Pernyataan Susno dinilai tidak disertai bukti dan dianggap menistakan lembaga kepolisian.
"Kami ingin proses penyidikan kasus ini on the track, sesuai peraturan undang-undang, tidak ada intervensi pihak manapun, apalagi markus. Mengenai pernyataan Pak Susno yang menyatakan Polri melindungi markus dan berkantor di Mabes Polri, itu tidak benar," kata Kadiv Humas Polri Irjen Edward Aritonang, saat memberikan keterangan kepada wartawan di Mabes Polri, Jalan Trunojoyo Nomor 1, Jakarta Selatan, Jumat (19/3/2010).

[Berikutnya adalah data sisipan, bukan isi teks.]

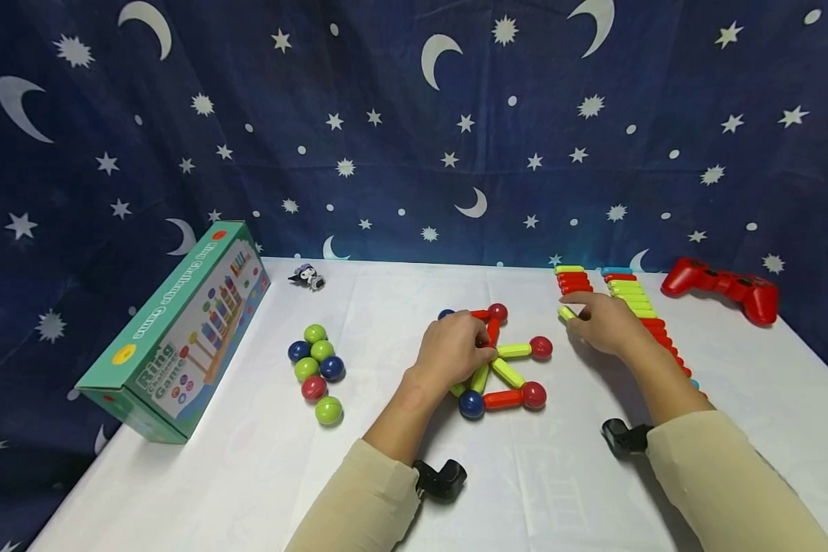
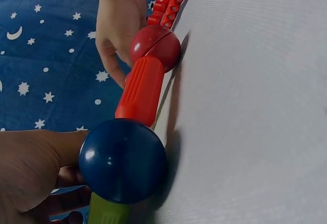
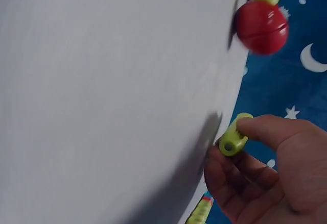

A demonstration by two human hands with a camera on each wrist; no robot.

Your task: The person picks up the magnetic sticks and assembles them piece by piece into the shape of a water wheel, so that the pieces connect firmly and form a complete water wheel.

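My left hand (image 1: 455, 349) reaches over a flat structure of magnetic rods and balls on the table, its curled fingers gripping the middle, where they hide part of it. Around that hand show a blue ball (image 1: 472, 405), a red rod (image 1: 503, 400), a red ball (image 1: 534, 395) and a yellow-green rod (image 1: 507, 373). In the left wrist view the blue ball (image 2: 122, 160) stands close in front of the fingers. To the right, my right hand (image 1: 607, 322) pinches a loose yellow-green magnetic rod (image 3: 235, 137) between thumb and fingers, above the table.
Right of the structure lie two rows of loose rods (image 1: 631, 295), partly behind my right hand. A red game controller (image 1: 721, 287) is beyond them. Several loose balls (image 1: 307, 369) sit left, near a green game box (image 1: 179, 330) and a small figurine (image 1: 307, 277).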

Polri juga akan membentuk tim dari Satgas Propam untuk menyelidiki perwira tinggi (pati) maupun perwira menegah (pamen) yang diduga terlibat markus.
"Belum ditemukan adanya penyimpagan dalam penanganan kasus ini dan markus dalam penanganan perkara, tidak ada kantor markus di sini. Pernyataan Pak Susno tanpa fakta itu adalah perbuatan melanggar hukum, penghinaan, dan penistaan terhadap perwira dan penyidik Polri. Kami telah siapkan langkah hukum," pungkasnya.
Kemarin di hadapan wartawan, Susno Duadji menyebut inisial dua pati Mabes Polri yang diduga terlibat markus.
Inisial yang disebut oleh Susno adalah Brigjen E, Brigjen RE, Kombes E, dan Kompol A. Inisial Brigjen RE dikaitkan dengan nama Brigjen Raja Erisman, sedangkan Brigjen E diduga adalah Brigjen Edmond Ilyas.